Give the lines of the material verbatim, from the first line to the line with "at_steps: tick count", including both.

- _Information provided_
--------------------------------
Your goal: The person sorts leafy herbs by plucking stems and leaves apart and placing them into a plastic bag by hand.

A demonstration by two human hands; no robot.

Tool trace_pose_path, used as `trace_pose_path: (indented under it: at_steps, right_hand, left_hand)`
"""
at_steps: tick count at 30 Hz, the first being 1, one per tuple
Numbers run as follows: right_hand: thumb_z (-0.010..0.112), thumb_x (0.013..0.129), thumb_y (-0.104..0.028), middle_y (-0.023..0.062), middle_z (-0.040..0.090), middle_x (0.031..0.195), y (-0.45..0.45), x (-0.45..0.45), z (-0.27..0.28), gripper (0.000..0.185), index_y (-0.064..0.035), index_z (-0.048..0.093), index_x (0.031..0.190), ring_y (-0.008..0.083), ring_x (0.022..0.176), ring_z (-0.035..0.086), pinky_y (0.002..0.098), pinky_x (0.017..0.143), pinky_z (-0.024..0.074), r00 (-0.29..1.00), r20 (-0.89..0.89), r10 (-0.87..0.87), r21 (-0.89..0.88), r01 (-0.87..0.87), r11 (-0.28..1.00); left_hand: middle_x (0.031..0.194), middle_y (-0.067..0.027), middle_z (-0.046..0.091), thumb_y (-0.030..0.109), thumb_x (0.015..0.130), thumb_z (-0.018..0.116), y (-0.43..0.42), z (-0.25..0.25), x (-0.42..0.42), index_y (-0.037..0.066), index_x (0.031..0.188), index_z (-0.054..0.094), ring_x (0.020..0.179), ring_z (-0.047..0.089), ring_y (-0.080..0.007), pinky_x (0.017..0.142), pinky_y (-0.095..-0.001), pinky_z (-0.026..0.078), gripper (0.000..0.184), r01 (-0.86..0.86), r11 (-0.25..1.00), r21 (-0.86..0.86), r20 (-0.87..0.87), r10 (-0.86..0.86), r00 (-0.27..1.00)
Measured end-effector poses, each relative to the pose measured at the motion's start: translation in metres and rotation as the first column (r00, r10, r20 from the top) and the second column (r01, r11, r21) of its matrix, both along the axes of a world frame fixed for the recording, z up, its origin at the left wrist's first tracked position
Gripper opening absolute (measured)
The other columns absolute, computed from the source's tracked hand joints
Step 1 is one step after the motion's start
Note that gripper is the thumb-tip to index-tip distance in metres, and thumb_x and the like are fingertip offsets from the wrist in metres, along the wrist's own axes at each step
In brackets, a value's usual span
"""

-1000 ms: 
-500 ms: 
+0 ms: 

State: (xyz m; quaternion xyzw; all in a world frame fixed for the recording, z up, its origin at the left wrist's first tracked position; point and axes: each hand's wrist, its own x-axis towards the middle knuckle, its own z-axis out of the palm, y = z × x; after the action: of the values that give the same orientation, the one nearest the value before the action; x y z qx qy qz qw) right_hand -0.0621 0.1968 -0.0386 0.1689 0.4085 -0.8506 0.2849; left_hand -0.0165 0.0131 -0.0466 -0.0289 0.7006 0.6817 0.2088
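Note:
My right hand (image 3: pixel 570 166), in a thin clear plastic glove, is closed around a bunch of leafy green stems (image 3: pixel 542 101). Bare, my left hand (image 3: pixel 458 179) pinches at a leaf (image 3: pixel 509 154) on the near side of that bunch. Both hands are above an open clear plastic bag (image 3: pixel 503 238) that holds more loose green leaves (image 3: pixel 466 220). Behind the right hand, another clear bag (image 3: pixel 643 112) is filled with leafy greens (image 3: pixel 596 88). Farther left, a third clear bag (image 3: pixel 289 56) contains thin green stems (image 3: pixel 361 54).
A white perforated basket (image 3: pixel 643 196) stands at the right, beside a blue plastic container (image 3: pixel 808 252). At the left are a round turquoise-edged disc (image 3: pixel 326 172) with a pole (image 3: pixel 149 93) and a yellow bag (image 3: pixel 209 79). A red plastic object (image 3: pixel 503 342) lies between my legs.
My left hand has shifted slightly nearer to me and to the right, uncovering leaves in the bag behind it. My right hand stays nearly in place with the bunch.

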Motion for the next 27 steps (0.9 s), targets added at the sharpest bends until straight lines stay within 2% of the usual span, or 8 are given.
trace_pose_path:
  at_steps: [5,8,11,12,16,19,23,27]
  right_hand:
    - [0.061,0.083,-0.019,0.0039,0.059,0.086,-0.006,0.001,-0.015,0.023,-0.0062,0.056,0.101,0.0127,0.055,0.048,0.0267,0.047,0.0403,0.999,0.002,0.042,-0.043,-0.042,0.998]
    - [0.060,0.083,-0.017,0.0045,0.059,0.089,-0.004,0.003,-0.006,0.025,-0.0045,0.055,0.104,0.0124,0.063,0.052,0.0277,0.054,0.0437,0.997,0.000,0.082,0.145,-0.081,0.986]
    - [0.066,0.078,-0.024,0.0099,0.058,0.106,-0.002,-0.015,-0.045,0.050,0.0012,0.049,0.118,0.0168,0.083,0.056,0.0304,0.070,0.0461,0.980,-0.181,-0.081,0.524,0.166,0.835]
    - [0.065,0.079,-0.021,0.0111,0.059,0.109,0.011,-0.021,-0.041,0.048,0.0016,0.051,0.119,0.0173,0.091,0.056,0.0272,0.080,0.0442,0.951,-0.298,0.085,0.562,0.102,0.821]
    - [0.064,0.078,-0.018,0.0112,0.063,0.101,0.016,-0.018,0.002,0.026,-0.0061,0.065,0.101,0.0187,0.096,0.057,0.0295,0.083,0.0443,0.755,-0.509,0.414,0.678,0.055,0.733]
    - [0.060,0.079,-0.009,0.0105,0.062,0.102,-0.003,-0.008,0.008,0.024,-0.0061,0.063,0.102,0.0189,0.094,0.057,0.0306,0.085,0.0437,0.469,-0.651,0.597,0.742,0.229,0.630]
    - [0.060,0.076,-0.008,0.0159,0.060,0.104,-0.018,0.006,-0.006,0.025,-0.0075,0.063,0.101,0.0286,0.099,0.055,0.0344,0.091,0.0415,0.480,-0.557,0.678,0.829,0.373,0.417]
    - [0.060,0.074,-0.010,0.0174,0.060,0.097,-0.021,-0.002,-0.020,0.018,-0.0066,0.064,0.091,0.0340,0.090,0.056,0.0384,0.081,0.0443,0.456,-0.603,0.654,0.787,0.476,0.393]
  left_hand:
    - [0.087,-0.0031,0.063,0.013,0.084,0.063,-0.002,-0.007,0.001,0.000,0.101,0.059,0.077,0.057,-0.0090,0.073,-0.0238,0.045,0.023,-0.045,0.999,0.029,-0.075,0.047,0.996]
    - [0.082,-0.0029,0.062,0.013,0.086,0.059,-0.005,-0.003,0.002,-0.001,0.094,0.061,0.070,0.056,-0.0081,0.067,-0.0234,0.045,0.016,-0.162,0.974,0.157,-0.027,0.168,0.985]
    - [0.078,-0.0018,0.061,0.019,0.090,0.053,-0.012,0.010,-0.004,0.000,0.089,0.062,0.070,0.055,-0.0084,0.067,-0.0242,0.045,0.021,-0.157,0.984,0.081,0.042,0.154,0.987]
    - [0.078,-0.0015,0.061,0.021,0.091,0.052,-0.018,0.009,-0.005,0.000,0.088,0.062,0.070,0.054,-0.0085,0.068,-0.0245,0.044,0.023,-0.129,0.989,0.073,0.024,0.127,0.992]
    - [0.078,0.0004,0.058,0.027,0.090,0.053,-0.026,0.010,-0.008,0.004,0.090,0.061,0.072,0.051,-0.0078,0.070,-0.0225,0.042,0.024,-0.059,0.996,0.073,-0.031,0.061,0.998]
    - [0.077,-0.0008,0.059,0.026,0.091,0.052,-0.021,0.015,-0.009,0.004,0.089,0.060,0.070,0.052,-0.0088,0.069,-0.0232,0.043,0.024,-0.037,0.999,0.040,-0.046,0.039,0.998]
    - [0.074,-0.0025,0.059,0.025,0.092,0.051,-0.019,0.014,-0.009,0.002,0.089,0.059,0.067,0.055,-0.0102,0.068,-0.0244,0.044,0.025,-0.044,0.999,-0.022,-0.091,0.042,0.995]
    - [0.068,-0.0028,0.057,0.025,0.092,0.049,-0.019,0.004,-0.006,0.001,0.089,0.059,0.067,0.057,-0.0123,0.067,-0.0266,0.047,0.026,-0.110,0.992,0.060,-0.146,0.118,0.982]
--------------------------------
- _Solution to the exercise_
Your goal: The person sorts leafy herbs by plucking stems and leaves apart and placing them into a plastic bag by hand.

A demonstration by two human hands; no robot.

Tool trace_pose_path, used as `trace_pose_path: (indented under it: at_steps, right_hand, left_hand)`
"""
at_steps: tick count at 30 Hz, the first being 1, one per tuple

Besides this answer, the exercise requires nothing else.